O sprawie poinformował przewodniczący Rady ds. Relacji Amerykańsko-Islamskich (CAIR) Adam Soltani. Soltani podkreślił, że trzej młodzi muzułmanie poczuli się obrażeni i ostatecznie nie spotkali się z Bennettem.
- Nikt nie powinien być sprawdzany za pomocą głupich, islamofobicznych, przepełnionych nienawiścią pytań przed spotkaniem ze swoim przedstawicielem - powiedział Soltani w oświadczeniu umieszczonym na Facebooku. - Pociągnijmy go do odpowiedzialności - dodał.
Sam Bennett, znany z krytycznego stosunku do muzułmanów, wyjaśnił w specjalnym oświadczeniu, że gdy w jego biurze pojawili się młodzi ludzie jego samego tam nie było. Wcześniej jednak poinstruował swojego asystenta, by ten kazał trzem muzułmanom wypełnić ankietę, a następnie umówić ich na spotkanie, w czasie którego chcieli oni porozmawiać z Bennettem o islamie. Republikański polityk podkreślił, że wszystkie pytania zostały oparte o treść muzułmańskich ksiąg religijnych, a także dzieł muzułmańskich uczonych.

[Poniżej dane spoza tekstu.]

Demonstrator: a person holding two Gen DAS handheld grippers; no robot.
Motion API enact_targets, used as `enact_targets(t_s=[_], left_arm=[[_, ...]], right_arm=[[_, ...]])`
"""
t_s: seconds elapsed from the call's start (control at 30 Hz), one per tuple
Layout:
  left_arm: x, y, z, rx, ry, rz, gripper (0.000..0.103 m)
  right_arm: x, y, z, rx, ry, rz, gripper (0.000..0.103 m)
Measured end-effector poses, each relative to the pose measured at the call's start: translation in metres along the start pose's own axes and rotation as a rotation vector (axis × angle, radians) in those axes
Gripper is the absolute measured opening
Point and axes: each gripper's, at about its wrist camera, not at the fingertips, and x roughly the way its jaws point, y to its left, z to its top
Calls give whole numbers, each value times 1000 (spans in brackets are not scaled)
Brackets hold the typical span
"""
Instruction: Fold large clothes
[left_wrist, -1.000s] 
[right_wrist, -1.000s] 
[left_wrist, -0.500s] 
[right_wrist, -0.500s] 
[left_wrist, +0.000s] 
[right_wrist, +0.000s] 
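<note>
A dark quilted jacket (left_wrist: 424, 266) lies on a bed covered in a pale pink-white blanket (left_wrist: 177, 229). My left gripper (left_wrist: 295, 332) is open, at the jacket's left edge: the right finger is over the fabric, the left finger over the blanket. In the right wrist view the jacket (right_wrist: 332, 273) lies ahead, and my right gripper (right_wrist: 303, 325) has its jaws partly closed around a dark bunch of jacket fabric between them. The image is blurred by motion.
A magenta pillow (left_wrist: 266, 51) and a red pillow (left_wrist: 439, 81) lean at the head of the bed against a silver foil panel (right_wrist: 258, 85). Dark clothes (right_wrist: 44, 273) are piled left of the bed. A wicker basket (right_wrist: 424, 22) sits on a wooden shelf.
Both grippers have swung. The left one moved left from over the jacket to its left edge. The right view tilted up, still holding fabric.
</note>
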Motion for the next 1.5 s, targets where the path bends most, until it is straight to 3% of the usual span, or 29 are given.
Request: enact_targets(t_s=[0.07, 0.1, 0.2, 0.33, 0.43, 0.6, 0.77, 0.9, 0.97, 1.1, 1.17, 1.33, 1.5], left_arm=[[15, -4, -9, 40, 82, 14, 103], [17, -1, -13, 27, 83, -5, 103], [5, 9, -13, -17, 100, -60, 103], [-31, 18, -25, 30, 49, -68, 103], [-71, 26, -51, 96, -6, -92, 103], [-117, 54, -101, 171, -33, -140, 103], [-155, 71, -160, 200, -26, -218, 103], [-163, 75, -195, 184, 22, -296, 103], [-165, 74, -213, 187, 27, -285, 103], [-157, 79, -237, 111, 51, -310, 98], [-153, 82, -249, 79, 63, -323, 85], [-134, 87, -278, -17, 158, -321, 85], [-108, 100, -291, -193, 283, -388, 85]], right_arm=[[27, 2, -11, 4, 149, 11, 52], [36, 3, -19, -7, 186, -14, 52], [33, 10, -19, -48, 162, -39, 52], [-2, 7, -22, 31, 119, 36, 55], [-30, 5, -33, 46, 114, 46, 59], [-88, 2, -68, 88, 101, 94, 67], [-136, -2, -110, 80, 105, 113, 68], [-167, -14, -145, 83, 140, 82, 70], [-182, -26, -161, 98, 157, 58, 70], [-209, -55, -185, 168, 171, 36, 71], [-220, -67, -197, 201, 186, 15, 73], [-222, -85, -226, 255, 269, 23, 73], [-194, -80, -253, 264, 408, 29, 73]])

Jedno z pytań brzmiało: "Koran, Sunna i prawo szariatu mówi, że mąż może bić swoją żonę. Czy ty bijesz swoją żonę?". Bennett mówiąc o tym pytaniu podkreślił, że nie chciał zasugerować, iż każdy muzułmanin bije żonę - lecz jedynie zwrócić uwagę, iż islam na to pozwala.
Inne pytanie brzmiało: "Mahomet zabijał pogan, chrześcijan i Żydów, którzy nie zgadzali się z nim. Czy akceptujesz jego działania?".